Perceptions of the boundaries of that confidentiality
vary. Most common law protection is not absolute: it can
be overridden through a judicial subpoena or during the
process of legal discovery. Different jurisdictions have
adopted varying stances on protection for particular relationships,
notably those involving the media and religion, with legislation
and practice ranging from protection for those relationships
to requirement that information be provided to courts
in judicial proceedings.
Those differences illustrate questions about civil society,
human rights (and responsibilities) and the nature of
information in post-industrial societies. They reflect
divergent histories regarding intellectual property, privacy,
the obligations of the ruled and the duties of rulers.

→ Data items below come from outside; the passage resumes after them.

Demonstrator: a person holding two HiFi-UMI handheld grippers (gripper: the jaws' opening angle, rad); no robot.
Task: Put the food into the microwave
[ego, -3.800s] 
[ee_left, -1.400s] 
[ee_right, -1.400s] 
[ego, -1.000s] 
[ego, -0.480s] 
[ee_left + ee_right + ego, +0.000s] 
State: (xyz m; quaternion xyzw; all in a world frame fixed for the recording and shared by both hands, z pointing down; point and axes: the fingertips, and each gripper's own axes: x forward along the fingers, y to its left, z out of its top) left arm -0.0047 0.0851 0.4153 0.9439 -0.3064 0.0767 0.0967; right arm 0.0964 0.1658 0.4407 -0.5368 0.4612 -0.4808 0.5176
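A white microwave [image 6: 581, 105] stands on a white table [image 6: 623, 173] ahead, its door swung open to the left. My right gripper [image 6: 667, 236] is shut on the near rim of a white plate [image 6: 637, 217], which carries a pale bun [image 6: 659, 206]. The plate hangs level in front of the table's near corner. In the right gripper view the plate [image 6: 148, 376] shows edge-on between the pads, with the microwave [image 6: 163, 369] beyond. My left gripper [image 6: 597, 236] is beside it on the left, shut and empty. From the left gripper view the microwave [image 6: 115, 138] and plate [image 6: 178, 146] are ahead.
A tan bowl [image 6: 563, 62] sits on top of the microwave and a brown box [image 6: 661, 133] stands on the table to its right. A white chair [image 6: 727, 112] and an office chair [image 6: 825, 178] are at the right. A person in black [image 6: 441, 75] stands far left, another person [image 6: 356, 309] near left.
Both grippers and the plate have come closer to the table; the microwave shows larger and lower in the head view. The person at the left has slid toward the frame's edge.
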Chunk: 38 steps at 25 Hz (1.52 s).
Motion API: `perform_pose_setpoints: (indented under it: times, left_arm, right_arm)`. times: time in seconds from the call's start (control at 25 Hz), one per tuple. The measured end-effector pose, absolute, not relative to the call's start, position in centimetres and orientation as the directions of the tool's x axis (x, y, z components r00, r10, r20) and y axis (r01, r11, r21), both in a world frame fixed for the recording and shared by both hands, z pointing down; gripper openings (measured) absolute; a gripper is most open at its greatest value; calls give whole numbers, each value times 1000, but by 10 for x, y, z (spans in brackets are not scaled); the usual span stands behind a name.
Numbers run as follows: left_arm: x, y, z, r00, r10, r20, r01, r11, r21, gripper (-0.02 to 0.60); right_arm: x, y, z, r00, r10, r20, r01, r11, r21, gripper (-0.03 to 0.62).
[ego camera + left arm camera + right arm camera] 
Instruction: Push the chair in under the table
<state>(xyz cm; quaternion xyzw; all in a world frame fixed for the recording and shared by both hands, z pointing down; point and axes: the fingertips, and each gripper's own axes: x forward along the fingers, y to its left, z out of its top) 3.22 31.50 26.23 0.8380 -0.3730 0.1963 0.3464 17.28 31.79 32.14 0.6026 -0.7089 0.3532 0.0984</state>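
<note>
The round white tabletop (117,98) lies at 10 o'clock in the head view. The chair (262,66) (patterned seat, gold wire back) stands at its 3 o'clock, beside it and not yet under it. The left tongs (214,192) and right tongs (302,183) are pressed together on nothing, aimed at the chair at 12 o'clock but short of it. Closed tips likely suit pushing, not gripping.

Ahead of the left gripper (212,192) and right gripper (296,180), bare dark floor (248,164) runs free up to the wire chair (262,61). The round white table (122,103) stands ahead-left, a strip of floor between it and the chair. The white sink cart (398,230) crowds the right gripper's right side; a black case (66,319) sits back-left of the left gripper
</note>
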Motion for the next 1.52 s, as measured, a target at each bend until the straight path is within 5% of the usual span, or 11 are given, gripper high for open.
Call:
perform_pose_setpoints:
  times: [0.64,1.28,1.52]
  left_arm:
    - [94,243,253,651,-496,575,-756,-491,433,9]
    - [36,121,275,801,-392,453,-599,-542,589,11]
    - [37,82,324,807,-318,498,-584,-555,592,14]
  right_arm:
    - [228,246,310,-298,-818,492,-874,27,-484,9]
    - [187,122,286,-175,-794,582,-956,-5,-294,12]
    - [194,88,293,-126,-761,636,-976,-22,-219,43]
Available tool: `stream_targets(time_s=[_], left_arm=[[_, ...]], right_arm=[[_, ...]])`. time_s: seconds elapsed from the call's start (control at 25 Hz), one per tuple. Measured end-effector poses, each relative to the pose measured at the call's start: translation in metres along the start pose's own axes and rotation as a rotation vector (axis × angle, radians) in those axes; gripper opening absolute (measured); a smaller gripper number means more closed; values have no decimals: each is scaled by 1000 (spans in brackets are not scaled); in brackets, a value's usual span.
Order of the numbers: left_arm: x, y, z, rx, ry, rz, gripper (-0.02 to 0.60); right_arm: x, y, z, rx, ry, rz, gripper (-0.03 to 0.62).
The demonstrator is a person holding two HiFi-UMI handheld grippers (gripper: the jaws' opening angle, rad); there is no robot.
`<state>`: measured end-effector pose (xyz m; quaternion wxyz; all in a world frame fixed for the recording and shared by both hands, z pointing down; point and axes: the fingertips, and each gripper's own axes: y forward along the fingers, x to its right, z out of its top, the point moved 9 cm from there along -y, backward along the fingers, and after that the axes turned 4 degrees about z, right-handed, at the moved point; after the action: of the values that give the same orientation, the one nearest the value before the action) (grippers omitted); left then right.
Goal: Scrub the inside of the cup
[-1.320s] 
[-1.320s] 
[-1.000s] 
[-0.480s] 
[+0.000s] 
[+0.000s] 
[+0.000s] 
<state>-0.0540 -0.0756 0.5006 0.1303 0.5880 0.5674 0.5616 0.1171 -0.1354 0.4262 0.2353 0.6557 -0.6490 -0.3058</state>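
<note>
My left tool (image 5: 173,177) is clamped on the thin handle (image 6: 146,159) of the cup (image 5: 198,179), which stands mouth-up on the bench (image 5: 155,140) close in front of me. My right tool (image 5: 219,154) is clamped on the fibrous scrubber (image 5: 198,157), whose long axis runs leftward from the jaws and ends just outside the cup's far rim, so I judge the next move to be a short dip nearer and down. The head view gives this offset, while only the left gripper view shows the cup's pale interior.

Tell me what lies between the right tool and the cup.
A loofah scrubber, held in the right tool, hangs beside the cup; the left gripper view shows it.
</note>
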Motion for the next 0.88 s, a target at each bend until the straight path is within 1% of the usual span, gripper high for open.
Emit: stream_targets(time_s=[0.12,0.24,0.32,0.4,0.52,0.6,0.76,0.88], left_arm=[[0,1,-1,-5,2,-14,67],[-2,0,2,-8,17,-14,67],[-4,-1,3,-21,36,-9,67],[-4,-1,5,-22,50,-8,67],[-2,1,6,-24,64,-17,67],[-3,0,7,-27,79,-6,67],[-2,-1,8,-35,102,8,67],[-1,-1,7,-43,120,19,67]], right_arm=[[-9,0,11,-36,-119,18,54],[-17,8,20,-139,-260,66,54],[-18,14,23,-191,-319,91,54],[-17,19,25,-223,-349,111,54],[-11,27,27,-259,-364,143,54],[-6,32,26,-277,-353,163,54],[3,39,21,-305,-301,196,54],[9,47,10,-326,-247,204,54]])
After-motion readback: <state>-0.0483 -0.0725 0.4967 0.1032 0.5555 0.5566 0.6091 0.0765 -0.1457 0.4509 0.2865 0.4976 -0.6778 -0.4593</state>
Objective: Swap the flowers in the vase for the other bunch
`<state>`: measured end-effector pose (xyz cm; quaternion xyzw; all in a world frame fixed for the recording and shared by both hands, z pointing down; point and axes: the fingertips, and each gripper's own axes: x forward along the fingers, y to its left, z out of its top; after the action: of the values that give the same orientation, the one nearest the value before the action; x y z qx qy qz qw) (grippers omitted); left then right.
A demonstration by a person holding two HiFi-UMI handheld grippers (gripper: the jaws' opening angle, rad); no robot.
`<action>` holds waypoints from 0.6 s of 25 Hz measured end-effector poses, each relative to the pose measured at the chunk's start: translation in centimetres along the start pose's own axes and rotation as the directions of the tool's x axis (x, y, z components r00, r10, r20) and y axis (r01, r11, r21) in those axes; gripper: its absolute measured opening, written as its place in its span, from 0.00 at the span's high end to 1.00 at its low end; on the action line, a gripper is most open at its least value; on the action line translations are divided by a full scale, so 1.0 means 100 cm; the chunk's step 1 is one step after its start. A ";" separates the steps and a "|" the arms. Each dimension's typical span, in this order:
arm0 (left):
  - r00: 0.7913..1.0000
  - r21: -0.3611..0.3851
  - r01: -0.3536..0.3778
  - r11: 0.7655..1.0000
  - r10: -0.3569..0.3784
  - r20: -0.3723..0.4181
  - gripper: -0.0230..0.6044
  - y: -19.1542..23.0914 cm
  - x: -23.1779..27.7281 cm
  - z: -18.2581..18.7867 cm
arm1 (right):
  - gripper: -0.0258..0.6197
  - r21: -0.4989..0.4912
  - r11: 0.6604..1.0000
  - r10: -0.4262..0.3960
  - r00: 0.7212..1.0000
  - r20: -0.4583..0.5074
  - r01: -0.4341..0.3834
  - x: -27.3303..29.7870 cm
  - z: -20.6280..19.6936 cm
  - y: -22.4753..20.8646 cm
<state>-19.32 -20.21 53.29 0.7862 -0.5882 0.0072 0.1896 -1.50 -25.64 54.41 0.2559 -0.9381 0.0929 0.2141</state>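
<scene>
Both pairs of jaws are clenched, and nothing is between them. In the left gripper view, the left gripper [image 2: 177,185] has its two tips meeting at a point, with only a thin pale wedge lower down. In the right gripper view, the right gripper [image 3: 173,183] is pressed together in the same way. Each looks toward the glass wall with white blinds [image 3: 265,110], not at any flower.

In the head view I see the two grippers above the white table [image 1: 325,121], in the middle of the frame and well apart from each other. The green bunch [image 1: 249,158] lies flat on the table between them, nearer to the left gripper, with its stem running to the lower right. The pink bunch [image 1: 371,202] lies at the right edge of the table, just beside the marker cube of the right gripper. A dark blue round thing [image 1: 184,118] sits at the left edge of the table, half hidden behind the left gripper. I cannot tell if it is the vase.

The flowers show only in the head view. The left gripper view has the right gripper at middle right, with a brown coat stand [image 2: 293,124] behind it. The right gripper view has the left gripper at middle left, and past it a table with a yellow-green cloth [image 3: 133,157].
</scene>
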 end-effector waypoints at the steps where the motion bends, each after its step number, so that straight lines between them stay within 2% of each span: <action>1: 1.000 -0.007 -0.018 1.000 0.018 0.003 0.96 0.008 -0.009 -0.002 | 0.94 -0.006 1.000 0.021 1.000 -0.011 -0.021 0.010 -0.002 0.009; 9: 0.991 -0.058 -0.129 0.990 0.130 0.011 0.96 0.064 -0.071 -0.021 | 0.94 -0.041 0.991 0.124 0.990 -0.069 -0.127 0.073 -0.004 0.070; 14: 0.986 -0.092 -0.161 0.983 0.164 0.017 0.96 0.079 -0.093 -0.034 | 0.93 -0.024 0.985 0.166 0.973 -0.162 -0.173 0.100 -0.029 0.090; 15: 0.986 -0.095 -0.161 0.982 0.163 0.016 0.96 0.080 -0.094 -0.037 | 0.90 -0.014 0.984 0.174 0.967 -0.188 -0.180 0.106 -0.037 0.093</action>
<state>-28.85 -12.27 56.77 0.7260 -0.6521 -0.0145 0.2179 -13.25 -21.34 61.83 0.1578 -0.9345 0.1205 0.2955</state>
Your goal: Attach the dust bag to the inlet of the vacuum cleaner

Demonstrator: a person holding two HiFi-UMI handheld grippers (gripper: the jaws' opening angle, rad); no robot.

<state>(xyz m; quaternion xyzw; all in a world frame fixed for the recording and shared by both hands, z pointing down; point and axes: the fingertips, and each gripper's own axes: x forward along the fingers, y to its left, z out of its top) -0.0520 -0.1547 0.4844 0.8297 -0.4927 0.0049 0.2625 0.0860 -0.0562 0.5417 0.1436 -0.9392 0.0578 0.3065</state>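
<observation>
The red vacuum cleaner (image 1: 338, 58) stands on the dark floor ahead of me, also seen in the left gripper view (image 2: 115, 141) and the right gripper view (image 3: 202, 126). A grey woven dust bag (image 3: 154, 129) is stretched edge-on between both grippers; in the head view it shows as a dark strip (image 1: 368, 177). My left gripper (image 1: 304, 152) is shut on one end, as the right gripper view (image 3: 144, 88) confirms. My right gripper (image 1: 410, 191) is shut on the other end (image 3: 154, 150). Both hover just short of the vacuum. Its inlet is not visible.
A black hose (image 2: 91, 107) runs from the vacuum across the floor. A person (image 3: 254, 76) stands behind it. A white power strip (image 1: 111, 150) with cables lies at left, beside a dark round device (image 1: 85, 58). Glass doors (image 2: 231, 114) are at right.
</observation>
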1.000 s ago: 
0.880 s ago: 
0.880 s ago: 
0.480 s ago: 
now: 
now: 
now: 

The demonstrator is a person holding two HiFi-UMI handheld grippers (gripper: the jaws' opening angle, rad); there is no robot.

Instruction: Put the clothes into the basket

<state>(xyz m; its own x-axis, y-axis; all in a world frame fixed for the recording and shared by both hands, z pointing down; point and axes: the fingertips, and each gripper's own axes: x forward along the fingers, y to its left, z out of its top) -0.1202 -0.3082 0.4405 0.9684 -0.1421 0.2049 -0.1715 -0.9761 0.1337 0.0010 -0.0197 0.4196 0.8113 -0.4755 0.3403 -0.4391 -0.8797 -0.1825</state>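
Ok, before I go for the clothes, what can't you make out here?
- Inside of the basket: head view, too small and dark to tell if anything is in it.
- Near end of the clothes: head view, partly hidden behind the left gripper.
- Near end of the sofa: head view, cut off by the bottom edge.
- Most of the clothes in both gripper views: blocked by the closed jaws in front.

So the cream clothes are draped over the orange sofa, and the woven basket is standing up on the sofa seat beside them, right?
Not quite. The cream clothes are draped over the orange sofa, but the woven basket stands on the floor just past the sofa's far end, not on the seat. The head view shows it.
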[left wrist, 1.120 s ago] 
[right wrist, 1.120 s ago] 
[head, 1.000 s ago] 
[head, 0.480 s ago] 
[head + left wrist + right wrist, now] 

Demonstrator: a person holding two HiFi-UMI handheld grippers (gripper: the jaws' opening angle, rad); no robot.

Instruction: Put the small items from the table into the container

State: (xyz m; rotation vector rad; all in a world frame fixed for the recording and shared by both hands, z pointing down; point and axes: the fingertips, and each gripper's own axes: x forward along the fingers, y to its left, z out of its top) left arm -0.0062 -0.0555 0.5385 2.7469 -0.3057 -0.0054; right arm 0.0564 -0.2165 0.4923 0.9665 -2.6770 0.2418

They include conflicts between legal requirements and
individual or professional codes of ethics, where journalists
for example have cited personal beliefs in refusing to
divulge the identity of informants who provided information
on a confidential basis.
We have explored questions
of medical confidentiality in the Privacy Guide elsewhere
on this site.
Australia
[under development]
In Australia the salient study is Legal Professional
Privilege in Australia (Chatswood: LexisNexis Butterworths
2005) by Ronald Desiatnik.
New Zealand
[under development]
Canada
[under development]
UK
Lord
Denning of the English Court of Appeal noted in 1963 that
The
only profession that I know which is given the privilege
from disclosing information to a court of law is the
legal profession, and then it is not the privilege of
the lawyer but of his client. Take the clergyman, the
banker or the medical man. None of these is entitled
to refuse to answer when directed to by a judge. Let
me not be mistaken. The judge will respect the confidences
which each member of these honourable professions receives
in the course of it, and will not direct him to answer
unless not only it is relevant but also it is a proper,
and indeed, necessary question in the course of justice
to be put and answered. A judge is the person entrusted,
on behalf of the community, to weigh these conflicting
interests - to weigh on the one hand the respect due
to confidence in the profession and on the other hand
the ultimate interest of the community in justice being
done.
Disclosure
of sources also inhibits official/private leaks. As we
have noted in discussing official secrets legislation
and practice the UK government has on occasion prosecuted
officials for unauthorised disclosure of information.
Sarah Tisdall for example received a six-month jail sentence
in 1983 after the Guardian disclosed that she
was its source, providing documents from the office of
Foreign Secretary Michael Heseltine about stationing of
US cruise missiles.
USA
US courts have had an uneven record in recognition of
professional privilege, with acceptance in some fora and
jailing of individuals for contempt by other courts.